Hal ini membuat uji diagnosis ini baik dilakukan jika pasien datang tanpa lesi kulit
yang aktif karena sudah mendapat terapi empiris dengan prednison oleh dokter
yang merujuk. Tergantung pada substrat yang digunakan untuk imunofluoresensi
indirek, lebih dari 80% pasien dengan pemfigus memiliki IgG permukaan sel
epitelial di sirkulasi (Gambar 54-8B). Substrat yang digunakan untuk mendeteksi
ikatan antibodi pemfigus pada imunofluoresense indirek memberi pengaruh
besar pada sensitivitas pemeriksaan. Umumnya, esofagus monyet lebih sensitif
dalam mendeteksi antibodi PV dan esofagus marmut atau kulit manusia normal
adalah substrat superior untuk mendeteksi antibodi PF. Pasien dengan penyakit
lokalisata fase awal dan yang mengalami remisi cenderung mendapat hasil
negatif pada uji imunofluoresense indirek. Pada pasien-pasien seperti ini,
sensitivitas yang tinggi pada ELISA dapat membantu diagnosis (lihat
pembahasan di bawah).
Pasien dengan PV dan PF biasanya menunjukkan temuan
imunofluoresense direk dan indirek yang hampir sama dengan IgG pada
permukaan sel epidermal sepanjang epidermis, meskipun terdapat perbedaan
profil autoantigem pada kedua penyakit ini. Oleh sebab itu, biasanya tidak
mungkin membedakan kedua diagnosis ini dengan pola imunofluoresensi.

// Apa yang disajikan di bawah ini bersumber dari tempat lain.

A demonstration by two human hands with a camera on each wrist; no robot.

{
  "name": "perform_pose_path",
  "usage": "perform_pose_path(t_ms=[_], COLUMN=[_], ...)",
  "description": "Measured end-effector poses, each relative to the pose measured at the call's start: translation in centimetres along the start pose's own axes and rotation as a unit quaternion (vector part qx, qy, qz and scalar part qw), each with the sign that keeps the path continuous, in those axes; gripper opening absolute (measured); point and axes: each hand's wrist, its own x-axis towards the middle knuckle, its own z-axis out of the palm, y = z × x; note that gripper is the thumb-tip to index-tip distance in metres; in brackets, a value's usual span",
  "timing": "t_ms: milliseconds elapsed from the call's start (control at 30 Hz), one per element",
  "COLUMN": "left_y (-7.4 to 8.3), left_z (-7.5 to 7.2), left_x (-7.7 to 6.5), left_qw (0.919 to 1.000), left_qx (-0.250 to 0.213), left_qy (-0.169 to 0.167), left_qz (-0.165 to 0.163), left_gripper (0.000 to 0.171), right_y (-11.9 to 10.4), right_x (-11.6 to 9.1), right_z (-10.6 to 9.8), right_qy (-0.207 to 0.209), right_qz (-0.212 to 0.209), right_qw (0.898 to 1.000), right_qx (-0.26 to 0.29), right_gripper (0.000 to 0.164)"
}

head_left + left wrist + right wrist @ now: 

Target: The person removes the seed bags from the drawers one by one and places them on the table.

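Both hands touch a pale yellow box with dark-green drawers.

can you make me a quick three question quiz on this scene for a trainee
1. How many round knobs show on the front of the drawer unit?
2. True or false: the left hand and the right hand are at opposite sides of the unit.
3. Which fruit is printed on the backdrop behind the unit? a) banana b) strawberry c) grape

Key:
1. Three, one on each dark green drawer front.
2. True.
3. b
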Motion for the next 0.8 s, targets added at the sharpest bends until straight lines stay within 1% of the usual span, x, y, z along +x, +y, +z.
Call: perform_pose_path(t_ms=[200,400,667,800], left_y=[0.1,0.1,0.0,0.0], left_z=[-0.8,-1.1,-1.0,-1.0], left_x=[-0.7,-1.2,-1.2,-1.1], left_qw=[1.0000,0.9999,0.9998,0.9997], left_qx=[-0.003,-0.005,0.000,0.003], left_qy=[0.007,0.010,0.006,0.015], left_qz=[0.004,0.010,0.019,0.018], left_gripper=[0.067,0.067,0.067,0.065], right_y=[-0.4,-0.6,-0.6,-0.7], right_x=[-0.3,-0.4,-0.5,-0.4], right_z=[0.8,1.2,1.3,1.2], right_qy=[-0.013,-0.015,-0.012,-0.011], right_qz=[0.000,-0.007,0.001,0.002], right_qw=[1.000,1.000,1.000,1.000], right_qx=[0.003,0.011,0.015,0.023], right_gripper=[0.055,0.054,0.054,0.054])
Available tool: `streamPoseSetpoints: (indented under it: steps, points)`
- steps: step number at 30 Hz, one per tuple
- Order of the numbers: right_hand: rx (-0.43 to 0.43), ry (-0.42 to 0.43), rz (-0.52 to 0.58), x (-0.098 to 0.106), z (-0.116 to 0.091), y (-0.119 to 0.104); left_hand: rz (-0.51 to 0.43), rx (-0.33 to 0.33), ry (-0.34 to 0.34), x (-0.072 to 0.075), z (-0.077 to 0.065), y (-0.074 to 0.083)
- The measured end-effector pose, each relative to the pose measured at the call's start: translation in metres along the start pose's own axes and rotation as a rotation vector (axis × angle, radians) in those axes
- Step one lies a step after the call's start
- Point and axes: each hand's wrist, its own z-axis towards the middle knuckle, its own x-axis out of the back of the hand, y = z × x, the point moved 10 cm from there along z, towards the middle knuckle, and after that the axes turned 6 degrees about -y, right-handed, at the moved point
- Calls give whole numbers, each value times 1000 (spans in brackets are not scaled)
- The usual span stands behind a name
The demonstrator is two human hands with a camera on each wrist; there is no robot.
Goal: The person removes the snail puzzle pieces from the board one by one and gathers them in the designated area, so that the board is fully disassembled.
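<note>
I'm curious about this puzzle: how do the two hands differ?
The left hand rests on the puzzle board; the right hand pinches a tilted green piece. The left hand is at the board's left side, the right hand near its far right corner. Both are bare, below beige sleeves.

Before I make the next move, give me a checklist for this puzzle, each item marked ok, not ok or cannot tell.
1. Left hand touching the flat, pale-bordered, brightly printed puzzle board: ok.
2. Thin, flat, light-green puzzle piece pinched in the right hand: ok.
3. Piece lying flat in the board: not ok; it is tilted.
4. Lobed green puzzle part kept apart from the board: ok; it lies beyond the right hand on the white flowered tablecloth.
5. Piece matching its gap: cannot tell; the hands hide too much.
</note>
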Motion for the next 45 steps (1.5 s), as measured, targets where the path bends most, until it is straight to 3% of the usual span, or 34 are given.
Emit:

Terdapat korelasi positif antara titer antibodi permukaan antisel di sirkuasi
dengan aktivitas PV dan PF, namun hal ini masih perlu dikaji. Meskipun korelasi
ini dapat diterapkan secara umum dan meskipun pada pasien yang telah
mengalami remisi sering menunjukkan remisi serologi dengan temuan
imunofluoresense direk dan indirek yang negatif, namun aktivitas penyakit pada
pasien tidak berkorelasi dengan titer imunofluoresense indirek. Sehingga, pada
penanganan pasien ini, pengamatan aktivitas penyakit lebih penting
dibandingkan titer antibodi.
Gambar 54-8. Imunofluoresense pada pemfigus. A. Imunofluoresense direk untuk IgG kulit
sekitar lesi dari pasien dengan pemfigus vulgaris. Pewarnaan permukaan sel di seluruh
epidermis. B. Imunofluoresense indirek dengan serum pada pasien pemfigus foliaseus di
kulit manusia normal. IgG pada mermukaan sel di seluruh epidermis.